##### DATA SHOWN #####

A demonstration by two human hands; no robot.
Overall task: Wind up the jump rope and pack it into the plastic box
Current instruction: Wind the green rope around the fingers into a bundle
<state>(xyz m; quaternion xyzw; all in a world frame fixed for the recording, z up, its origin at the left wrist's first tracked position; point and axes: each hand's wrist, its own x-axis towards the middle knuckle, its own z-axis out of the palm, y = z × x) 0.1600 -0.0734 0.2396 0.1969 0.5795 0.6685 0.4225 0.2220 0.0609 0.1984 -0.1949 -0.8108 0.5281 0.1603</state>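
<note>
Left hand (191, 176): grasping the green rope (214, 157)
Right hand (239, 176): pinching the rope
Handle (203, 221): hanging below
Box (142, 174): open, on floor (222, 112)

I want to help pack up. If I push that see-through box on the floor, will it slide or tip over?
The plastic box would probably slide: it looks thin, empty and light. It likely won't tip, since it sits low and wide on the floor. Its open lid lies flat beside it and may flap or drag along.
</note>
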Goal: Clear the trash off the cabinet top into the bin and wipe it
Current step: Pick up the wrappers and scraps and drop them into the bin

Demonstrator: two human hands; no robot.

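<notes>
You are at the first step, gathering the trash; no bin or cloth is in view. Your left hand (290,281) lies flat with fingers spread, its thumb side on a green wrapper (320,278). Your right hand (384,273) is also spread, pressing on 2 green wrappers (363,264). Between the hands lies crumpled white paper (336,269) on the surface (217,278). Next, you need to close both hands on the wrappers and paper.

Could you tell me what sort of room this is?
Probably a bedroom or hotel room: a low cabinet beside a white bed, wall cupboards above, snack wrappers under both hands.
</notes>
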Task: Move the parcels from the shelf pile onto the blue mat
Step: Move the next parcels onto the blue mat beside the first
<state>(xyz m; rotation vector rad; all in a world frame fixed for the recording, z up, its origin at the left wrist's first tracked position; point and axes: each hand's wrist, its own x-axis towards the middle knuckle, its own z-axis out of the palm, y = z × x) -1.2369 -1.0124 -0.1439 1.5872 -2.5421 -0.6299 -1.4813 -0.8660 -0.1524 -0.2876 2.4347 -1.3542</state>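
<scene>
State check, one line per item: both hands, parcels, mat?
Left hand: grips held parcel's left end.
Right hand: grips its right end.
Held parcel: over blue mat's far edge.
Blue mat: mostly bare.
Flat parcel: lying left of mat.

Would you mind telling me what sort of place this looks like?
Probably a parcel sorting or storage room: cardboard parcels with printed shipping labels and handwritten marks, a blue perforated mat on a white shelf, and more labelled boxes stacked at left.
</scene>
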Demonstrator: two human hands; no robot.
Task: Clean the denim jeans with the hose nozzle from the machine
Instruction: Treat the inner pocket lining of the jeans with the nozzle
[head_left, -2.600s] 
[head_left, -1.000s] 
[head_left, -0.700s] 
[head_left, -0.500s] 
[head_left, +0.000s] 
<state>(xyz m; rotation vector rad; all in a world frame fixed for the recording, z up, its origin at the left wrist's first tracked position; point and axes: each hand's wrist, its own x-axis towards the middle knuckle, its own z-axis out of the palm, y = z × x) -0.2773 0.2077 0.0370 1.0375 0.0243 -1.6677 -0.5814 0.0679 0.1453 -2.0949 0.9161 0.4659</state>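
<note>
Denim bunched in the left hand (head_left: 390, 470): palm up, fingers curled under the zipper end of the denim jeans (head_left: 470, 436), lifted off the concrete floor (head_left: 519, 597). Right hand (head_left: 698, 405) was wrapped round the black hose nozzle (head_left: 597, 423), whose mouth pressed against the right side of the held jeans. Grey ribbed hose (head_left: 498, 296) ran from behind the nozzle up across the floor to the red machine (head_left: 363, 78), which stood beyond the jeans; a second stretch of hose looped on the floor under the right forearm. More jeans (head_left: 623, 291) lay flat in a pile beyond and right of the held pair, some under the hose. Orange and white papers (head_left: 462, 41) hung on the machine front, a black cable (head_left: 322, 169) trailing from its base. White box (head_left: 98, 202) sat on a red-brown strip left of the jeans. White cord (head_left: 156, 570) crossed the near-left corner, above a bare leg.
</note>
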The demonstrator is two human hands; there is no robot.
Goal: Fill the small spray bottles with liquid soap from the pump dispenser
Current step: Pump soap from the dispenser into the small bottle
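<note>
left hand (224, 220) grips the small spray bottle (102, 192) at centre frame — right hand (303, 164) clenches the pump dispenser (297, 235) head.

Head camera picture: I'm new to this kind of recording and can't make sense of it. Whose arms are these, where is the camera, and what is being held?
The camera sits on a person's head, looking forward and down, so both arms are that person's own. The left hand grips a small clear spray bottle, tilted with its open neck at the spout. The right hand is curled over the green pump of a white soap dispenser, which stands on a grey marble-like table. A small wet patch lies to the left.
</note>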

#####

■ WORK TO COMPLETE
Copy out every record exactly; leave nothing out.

■ WRITTEN RESPONSE
A demonstration by two human hands; no robot.
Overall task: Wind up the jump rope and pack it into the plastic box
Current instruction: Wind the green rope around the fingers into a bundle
<state>(xyz m; quaternion xyzw; all in a world frame fixed for the recording, z up, its origin at the left wrist's first tracked position; point and axes: each hand's wrist, its own x-axis towards the middle knuckle, its own z-axis out of the palm, y = z × x) 0.1600 -0.0734 0.2396 0.1969 0.5795 0.6685 0.4225 0.2220 0.0609 0.1984 -0.1949 -0.8108 0.5281 0.1603</state>
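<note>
Left hand (191, 176): grasping the green rope (214, 157)
Right hand (239, 176): pinching the rope
Handle (203, 221): hanging below
Box (142, 174): open, on floor (222, 112)

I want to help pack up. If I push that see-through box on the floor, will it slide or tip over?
The plastic box would probably slide: it looks thin, empty and light. It likely won't tip, since it sits low and wide on the floor. Its open lid lies flat beside it and may flap or drag along.
</note>
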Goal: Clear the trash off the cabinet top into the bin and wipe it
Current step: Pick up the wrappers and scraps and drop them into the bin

Demonstrator: two human hands; no robot.

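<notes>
You are at the first step, gathering the trash; no bin or cloth is in view. Your left hand (290,281) lies flat with fingers spread, its thumb side on a green wrapper (320,278). Your right hand (384,273) is also spread, pressing on 2 green wrappers (363,264). Between the hands lies crumpled white paper (336,269) on the surface (217,278). Next, you need to close both hands on the wrappers and paper.

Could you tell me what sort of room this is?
Probably a bedroom or hotel room: a low cabinet beside a white bed, wall cupboards above, snack wrappers under both hands.
</notes>
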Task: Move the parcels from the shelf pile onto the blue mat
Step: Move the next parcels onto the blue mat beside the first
<state>(xyz m; rotation vector rad; all in a world frame fixed for the recording, z up, its origin at the left wrist's first tracked position; point and axes: each hand's wrist, its own x-axis towards the middle knuckle, its own z-axis out of the palm, y = z × x) -1.2369 -1.0124 -0.1439 1.5872 -2.5421 -0.6299 -1.4813 -0.8660 -0.1524 -0.2876 2.4347 -1.3542</state>
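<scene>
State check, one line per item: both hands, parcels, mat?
Left hand: grips held parcel's left end.
Right hand: grips its right end.
Held parcel: over blue mat's far edge.
Blue mat: mostly bare.
Flat parcel: lying left of mat.

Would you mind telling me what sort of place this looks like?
Probably a parcel sorting or storage room: cardboard parcels with printed shipping labels and handwritten marks, a blue perforated mat on a white shelf, and more labelled boxes stacked at left.
</scene>
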Demonstrator: two human hands; no robot.
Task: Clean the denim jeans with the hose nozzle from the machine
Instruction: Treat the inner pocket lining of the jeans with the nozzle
[head_left, -2.600s] 
[head_left, -1.000s] 
[head_left, -0.700s] 
[head_left, -0.500s] 
[head_left, +0.000s] 
<state>(xyz m; rotation vector rad; all in a world frame fixed for the recording, z up, its origin at the left wrist's first tracked position; point and axes: each hand's wrist, its own x-axis towards the middle knuckle, its own z-axis out of the palm, y = z × x) -0.2773 0.2077 0.0370 1.0375 0.0243 -1.6677 -0.5814 0.0679 0.1453 -2.0949 0.9161 0.4659</state>
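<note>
Denim bunched in the left hand (head_left: 390, 470): palm up, fingers curled under the zipper end of the denim jeans (head_left: 470, 436), lifted off the concrete floor (head_left: 519, 597). Right hand (head_left: 698, 405) was wrapped round the black hose nozzle (head_left: 597, 423), whose mouth pressed against the right side of the held jeans. Grey ribbed hose (head_left: 498, 296) ran from behind the nozzle up across the floor to the red machine (head_left: 363, 78), which stood beyond the jeans; a second stretch of hose looped on the floor under the right forearm. More jeans (head_left: 623, 291) lay flat in a pile beyond and right of the held pair, some under the hose. Orange and white papers (head_left: 462, 41) hung on the machine front, a black cable (head_left: 322, 169) trailing from its base. White box (head_left: 98, 202) sat on a red-brown strip left of the jeans. White cord (head_left: 156, 570) crossed the near-left corner, above a bare leg.
</note>
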The demonstrator is two human hands; there is no robot.
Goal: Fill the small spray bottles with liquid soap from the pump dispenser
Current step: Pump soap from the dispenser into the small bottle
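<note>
left hand (224, 220) grips the small spray bottle (102, 192) at centre frame — right hand (303, 164) clenches the pump dispenser (297, 235) head.

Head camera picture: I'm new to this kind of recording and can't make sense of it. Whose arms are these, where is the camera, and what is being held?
The camera sits on a person's head, looking forward and down, so both arms are that person's own. The left hand grips a small clear spray bottle, tilted with its open neck at the spout. The right hand is curled over the green pump of a white soap dispenser, which stands on a grey marble-like table. A small wet patch lies to the left.
</note>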

This answer leaves nothing further to address.